## Record set
**********

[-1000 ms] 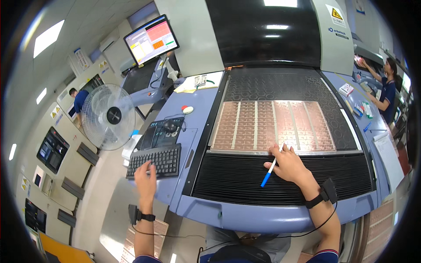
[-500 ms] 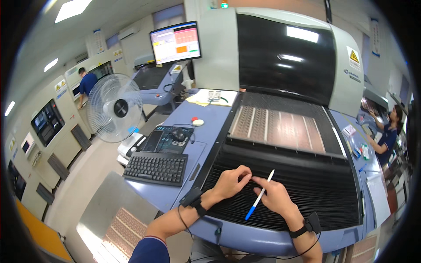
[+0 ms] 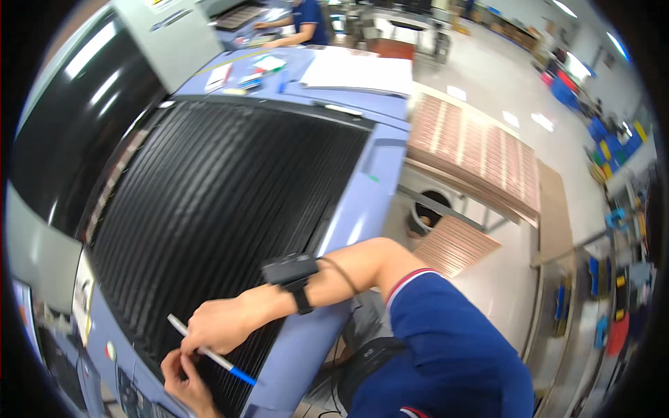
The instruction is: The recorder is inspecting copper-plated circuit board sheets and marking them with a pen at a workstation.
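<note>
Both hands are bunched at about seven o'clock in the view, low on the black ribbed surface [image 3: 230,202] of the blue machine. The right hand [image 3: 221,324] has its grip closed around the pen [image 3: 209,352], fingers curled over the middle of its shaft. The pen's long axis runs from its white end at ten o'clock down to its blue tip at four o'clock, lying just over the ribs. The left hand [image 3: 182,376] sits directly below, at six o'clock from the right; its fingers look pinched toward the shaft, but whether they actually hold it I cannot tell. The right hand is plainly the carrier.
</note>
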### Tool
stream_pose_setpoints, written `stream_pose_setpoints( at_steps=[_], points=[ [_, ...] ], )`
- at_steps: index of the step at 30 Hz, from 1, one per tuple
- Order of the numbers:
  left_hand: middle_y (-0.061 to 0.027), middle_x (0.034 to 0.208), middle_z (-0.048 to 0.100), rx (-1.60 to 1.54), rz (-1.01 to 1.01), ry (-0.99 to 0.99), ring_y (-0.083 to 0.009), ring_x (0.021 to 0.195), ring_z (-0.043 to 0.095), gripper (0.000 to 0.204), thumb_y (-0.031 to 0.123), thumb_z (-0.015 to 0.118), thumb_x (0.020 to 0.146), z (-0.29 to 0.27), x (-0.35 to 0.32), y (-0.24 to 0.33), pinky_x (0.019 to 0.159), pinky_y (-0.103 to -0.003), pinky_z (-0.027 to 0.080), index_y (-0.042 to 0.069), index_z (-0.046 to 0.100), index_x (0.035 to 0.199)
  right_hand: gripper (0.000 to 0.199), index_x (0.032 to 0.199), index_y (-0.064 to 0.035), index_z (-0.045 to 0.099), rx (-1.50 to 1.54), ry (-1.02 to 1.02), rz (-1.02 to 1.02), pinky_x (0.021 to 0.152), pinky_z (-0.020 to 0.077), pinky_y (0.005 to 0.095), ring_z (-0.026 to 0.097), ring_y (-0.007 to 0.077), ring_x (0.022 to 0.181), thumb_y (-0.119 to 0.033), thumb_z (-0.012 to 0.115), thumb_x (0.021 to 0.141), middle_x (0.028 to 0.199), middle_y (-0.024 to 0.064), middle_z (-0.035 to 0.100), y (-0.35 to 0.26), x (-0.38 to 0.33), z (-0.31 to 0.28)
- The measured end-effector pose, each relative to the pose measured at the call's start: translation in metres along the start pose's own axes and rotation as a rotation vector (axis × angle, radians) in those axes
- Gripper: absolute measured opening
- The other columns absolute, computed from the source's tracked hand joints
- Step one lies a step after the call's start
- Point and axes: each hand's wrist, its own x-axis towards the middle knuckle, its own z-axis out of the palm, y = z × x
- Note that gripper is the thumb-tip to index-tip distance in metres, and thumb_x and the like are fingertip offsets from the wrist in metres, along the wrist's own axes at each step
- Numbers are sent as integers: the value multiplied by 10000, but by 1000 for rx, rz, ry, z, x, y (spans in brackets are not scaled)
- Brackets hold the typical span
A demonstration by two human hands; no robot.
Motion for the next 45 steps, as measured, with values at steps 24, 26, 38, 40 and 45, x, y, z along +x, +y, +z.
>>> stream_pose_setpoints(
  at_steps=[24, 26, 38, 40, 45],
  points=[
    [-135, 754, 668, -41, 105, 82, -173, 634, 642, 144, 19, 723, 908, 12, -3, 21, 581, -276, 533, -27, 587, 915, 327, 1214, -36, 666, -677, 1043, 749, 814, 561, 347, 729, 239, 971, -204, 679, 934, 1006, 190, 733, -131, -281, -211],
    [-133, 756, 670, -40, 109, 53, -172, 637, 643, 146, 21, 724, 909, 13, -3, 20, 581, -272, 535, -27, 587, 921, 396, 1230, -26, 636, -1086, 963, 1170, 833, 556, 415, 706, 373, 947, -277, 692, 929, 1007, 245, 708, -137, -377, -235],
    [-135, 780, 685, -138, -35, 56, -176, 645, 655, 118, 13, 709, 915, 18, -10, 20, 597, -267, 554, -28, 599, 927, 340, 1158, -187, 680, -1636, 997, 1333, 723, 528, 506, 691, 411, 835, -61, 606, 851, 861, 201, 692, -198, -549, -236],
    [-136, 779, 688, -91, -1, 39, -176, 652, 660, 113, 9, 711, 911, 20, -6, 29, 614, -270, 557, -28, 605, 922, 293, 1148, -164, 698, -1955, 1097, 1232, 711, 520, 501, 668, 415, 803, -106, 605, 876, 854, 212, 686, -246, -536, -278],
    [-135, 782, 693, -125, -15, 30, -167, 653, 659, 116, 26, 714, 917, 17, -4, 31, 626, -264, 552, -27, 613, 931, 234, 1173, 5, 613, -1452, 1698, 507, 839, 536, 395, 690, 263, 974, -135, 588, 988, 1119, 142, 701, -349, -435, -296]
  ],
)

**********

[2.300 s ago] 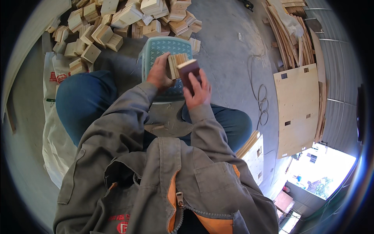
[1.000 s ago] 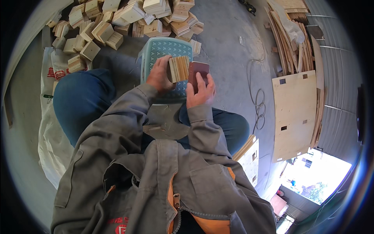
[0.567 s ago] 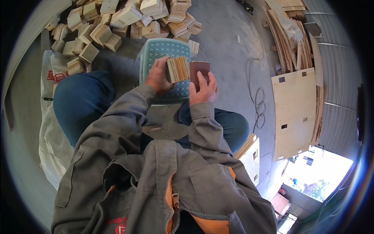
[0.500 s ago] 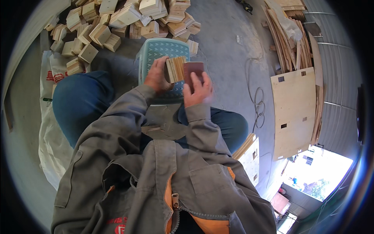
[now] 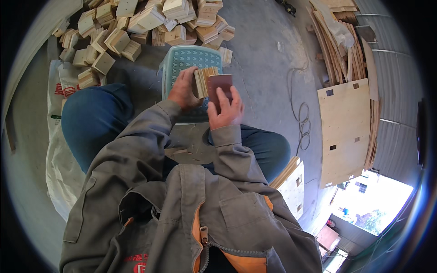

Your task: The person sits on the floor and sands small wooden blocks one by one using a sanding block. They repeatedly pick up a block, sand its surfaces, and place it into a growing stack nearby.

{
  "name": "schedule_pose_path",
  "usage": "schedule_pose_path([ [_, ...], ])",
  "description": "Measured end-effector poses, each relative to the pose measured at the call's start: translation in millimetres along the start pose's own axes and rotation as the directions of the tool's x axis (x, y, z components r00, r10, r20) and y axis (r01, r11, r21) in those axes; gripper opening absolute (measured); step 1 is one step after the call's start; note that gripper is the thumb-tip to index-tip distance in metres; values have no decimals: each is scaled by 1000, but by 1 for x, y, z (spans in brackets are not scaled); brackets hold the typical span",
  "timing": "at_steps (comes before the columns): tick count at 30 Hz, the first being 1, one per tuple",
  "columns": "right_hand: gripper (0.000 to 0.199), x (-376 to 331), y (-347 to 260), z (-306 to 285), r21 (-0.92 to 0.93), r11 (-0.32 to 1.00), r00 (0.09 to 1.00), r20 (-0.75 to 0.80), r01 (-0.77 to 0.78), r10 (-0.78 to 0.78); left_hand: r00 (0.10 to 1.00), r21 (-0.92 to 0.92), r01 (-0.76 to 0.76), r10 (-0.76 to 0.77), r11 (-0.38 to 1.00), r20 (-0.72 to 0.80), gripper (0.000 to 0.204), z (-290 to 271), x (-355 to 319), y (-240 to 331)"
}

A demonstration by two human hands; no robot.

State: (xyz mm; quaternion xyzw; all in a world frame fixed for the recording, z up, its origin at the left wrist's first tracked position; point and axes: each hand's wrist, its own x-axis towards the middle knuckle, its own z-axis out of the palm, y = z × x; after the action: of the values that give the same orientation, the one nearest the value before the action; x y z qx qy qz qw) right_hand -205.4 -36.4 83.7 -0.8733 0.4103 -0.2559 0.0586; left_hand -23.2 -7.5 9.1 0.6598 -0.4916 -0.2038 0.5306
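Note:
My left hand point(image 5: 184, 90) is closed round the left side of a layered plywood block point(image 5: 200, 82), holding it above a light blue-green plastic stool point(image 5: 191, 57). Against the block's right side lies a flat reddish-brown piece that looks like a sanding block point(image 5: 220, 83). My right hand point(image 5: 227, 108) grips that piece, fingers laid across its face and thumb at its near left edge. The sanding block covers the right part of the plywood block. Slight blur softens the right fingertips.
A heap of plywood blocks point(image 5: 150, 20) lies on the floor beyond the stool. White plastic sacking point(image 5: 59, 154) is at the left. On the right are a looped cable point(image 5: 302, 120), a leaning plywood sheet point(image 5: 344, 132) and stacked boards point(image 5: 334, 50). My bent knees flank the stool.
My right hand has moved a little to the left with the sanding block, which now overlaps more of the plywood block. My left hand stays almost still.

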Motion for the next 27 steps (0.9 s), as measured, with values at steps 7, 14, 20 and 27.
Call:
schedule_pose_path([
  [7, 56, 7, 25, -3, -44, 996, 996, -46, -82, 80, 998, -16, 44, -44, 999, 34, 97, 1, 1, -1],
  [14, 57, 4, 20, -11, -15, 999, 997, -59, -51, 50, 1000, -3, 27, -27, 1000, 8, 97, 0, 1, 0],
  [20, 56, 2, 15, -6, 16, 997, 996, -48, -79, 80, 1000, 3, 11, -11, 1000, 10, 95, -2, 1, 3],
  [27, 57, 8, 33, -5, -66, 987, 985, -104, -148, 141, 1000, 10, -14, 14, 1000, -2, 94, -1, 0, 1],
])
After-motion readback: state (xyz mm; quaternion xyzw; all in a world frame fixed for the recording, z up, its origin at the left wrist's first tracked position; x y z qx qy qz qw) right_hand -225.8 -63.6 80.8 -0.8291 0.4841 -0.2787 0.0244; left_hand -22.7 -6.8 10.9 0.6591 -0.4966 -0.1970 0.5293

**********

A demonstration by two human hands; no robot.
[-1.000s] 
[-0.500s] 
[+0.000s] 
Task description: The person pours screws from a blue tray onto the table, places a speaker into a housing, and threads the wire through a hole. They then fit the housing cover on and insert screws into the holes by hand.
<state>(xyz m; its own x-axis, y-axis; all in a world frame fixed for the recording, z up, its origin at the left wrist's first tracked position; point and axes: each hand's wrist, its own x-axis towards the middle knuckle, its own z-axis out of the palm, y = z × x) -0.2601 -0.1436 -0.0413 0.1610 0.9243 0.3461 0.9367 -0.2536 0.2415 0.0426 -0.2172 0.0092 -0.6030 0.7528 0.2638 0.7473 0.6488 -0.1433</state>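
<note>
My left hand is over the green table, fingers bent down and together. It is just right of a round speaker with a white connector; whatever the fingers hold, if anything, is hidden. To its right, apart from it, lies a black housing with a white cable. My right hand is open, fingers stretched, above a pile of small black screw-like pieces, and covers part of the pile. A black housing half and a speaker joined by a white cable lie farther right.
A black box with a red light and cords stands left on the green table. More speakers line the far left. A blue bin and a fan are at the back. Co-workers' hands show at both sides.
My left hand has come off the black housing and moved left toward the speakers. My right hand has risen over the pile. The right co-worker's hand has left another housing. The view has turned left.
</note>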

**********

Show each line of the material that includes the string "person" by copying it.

Your task: The person sits on the floor and sands small wooden blocks one by one using a sanding block. They repeatedly pick up a block, sand its surfaces, and place it into a growing stack nearby.
Task description: The person pours screws from a blue tray onto the table, places a speaker into a housing, and threads the wire through a hole. They then fit the housing cover on and insert screws into the holes by hand.

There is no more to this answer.